- From: François REMY <francois.remy.dev@outlook.com>
- Date: Wed, 27 Feb 2013 19:55:31 +0100
- To: Thaddee Tyl <thaddee.tyl@gmail.com>, Brian Kardell <bkardell@gmail.com>, "public-script-coord@w3.org" <public-script-coord@w3.org>
- CC: es-discuss <es-discuss@mozilla.org>
> In browsers, when logging an object, you can actually click on an arrow > to browse through all its properties. > Serializing the whole thing on every single console.log, when those > happen in a loop, > would make the debugging experience a nightmare, performance-wise. True but we may expect the string representation to be exact while the details are loaded when expanded only. The clickable behavior is an extension to the Console API (which is text-only). I agree that this part should not be standardized. However, IE has a console.clear() function that I find useful, it should probably be standardized. I think we should also get console functions bound to the console object as it was already proposed in this thread. The string output format should probably be better defined, too. All in all, even if we limit the scope to text functions, there's still room for compatibility improvement.

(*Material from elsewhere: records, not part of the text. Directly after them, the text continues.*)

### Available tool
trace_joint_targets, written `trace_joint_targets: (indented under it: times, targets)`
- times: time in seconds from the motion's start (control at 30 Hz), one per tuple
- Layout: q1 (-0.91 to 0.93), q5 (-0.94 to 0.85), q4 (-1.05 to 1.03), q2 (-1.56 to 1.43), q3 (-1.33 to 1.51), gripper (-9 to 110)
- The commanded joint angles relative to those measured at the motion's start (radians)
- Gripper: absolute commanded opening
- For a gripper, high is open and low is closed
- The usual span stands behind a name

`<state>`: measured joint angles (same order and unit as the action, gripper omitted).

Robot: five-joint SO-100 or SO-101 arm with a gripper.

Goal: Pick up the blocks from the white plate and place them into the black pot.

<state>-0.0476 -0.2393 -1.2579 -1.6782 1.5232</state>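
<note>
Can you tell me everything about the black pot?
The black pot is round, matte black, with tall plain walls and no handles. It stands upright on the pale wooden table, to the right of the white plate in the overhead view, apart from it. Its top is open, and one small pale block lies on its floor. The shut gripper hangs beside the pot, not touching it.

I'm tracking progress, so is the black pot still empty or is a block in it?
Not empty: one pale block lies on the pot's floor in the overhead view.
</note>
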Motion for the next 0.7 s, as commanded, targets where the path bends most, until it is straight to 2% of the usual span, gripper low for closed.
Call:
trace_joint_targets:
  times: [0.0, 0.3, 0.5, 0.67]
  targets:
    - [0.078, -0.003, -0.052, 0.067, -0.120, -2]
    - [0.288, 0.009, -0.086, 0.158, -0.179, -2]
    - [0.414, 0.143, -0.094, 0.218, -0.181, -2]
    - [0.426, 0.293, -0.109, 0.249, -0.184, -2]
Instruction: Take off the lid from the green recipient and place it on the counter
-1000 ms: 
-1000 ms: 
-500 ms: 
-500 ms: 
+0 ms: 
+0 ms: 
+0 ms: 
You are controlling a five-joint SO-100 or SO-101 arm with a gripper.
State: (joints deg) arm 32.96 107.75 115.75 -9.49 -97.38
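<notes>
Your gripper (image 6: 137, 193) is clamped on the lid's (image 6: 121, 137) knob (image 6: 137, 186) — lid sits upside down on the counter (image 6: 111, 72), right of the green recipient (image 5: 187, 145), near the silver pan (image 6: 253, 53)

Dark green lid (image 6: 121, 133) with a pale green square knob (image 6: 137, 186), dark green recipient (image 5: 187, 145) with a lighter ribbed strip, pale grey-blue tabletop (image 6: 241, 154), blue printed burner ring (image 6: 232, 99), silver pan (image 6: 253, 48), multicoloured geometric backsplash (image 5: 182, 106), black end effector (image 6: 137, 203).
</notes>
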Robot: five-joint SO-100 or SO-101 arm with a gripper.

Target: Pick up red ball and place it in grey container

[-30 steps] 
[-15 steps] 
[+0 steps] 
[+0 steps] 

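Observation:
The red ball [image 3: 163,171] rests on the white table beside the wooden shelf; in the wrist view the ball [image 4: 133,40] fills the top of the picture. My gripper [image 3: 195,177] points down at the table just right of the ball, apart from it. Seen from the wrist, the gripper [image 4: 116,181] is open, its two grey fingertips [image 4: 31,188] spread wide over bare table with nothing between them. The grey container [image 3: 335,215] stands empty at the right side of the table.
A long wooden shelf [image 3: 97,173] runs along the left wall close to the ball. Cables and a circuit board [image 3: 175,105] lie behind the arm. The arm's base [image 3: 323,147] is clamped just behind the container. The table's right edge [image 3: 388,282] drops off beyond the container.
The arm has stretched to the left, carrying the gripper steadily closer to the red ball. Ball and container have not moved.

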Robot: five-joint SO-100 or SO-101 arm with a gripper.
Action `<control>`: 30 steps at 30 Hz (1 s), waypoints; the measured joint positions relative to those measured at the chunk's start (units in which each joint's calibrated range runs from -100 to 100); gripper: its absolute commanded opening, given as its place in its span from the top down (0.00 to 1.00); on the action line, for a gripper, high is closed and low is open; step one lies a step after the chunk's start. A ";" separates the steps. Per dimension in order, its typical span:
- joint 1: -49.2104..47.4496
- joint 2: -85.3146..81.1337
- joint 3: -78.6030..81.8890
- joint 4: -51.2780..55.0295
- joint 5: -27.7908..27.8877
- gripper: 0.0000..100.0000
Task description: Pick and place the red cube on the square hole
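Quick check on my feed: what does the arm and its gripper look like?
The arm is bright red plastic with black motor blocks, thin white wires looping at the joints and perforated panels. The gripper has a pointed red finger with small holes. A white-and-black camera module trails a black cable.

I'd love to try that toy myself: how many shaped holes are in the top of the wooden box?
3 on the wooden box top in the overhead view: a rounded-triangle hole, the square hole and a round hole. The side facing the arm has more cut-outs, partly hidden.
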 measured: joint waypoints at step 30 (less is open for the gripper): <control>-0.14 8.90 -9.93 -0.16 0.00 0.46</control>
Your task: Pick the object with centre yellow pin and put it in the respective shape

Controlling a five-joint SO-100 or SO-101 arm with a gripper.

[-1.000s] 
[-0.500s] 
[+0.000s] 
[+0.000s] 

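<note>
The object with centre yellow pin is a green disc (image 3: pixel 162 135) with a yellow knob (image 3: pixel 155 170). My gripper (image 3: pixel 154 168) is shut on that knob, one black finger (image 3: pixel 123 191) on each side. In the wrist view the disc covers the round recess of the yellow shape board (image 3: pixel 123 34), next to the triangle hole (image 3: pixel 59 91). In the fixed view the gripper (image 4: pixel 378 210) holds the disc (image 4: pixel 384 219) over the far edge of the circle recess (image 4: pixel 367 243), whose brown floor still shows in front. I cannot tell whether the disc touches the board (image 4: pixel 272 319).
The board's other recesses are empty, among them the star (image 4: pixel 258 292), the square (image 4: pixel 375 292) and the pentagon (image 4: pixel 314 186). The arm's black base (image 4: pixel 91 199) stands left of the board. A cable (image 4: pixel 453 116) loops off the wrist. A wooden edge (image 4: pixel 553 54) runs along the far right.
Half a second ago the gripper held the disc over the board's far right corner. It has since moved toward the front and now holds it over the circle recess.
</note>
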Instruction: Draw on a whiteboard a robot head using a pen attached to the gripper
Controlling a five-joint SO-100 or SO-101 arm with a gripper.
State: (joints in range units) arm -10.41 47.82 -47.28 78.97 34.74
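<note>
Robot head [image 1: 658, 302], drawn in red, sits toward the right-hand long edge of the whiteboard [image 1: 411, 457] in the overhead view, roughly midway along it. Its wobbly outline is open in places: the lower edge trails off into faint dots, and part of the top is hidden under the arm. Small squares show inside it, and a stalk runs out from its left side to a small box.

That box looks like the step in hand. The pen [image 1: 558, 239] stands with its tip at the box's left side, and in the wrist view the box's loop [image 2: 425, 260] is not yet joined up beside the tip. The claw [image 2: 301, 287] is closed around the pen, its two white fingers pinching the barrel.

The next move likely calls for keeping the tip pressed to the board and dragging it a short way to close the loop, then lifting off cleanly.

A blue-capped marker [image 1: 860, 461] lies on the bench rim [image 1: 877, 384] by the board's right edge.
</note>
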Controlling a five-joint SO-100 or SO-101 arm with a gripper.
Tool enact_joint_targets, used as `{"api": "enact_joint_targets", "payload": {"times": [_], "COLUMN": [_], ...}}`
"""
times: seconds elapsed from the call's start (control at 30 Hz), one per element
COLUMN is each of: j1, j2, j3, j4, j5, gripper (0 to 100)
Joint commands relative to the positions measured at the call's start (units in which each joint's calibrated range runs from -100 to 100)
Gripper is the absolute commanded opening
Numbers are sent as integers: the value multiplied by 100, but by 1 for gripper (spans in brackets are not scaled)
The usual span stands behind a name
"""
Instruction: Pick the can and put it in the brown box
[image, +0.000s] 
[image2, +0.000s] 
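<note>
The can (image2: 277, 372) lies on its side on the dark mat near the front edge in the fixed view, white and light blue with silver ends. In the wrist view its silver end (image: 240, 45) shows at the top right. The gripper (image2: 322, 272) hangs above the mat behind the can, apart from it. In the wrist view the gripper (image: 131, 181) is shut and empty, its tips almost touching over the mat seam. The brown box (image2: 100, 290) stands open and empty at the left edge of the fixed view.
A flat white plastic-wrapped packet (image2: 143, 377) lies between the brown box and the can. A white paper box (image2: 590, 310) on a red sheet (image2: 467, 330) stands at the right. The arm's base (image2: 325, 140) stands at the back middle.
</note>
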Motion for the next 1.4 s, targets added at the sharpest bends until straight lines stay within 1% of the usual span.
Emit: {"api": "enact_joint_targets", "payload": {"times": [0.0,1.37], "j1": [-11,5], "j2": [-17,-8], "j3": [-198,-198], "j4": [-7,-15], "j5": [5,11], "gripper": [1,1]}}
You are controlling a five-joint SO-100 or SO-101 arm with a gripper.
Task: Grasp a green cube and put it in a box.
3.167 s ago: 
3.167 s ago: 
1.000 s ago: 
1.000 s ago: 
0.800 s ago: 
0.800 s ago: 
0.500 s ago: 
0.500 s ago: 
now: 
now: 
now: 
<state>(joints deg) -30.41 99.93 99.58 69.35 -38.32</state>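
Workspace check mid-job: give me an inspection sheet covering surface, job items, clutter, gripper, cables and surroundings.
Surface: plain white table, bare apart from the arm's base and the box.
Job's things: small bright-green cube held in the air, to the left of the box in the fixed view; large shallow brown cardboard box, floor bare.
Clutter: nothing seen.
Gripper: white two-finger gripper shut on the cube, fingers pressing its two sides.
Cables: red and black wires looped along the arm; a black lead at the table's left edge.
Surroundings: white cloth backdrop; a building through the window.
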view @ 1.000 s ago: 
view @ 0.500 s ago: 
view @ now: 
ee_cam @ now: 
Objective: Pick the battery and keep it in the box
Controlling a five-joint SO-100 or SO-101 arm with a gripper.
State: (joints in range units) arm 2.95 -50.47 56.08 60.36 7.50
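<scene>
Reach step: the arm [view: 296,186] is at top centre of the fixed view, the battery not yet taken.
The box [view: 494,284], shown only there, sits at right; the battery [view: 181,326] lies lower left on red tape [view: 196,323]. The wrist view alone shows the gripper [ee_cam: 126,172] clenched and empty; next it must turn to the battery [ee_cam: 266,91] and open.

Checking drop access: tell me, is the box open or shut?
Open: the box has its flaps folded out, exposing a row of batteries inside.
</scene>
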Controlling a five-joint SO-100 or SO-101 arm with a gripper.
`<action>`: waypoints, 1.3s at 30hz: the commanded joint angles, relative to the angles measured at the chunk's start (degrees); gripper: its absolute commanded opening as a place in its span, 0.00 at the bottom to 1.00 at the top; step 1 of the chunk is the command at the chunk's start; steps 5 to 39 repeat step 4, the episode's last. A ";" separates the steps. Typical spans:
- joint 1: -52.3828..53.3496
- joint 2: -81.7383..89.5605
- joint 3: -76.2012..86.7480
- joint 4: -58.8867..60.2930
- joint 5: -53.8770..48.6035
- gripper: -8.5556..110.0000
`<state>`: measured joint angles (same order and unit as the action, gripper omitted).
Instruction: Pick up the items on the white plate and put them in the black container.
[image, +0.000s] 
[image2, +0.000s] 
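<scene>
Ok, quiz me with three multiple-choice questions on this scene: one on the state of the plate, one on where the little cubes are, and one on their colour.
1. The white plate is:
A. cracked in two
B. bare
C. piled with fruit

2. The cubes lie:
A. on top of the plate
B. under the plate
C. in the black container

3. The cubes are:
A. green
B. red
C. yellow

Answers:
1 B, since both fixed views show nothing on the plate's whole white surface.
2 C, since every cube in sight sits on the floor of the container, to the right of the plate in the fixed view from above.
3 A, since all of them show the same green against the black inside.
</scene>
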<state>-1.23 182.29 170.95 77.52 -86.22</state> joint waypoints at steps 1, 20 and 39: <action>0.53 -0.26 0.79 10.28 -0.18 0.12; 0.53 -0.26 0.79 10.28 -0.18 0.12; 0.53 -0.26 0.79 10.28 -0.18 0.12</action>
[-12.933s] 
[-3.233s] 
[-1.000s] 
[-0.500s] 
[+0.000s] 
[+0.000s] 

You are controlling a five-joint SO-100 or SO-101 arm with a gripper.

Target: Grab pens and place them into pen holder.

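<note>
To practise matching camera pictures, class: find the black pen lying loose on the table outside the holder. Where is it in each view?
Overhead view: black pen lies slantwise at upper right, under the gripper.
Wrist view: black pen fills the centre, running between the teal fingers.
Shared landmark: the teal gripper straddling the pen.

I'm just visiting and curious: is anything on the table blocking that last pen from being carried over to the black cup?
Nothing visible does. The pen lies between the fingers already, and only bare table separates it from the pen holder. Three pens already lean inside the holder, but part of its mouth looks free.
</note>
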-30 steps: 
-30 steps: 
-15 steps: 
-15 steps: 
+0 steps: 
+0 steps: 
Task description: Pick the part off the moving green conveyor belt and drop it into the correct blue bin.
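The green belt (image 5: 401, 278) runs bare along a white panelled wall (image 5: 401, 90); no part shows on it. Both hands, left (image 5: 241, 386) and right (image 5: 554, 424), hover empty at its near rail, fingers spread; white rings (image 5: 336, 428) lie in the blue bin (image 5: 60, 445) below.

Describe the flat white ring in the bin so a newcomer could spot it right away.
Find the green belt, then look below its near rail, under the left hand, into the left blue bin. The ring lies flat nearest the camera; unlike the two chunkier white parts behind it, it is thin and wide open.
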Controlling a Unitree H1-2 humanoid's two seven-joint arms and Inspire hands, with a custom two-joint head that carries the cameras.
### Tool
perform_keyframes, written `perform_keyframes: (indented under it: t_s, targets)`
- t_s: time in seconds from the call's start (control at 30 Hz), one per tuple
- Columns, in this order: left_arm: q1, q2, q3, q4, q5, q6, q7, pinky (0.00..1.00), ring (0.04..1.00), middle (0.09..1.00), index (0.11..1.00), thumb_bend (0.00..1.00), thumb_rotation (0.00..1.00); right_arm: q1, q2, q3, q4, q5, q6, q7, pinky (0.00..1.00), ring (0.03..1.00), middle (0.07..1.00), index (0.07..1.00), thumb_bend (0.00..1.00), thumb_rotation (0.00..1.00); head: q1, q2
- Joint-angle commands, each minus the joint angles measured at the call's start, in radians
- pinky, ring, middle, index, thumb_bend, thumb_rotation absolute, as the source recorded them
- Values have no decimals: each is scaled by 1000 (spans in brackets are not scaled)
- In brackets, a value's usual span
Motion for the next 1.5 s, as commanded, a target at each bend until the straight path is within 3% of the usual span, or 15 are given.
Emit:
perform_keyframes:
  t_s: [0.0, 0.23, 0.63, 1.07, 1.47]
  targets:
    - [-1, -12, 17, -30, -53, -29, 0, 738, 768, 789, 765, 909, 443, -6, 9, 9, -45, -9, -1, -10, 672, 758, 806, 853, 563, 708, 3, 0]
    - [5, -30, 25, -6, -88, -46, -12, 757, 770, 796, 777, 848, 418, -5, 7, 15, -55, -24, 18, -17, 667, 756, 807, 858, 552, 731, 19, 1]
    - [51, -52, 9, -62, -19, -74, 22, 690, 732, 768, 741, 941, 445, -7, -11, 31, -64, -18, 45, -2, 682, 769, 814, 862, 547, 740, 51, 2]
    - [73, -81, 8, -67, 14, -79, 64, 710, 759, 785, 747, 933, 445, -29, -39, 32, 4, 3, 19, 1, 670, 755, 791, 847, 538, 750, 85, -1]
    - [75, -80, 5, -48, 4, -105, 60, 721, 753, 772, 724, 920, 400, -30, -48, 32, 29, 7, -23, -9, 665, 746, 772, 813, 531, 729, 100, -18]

I wonder if the people working on navigation timing APIs wouldn't agree to work on this since the console API has profiling capabilities... which probably could be improved vastly. BTW it should be noted that some browsers only enable logging on a page if the console window is open (or was opened at some point in the page lifetime). This is maybe a way to avoid the slow down that more powerful logging tools could cause.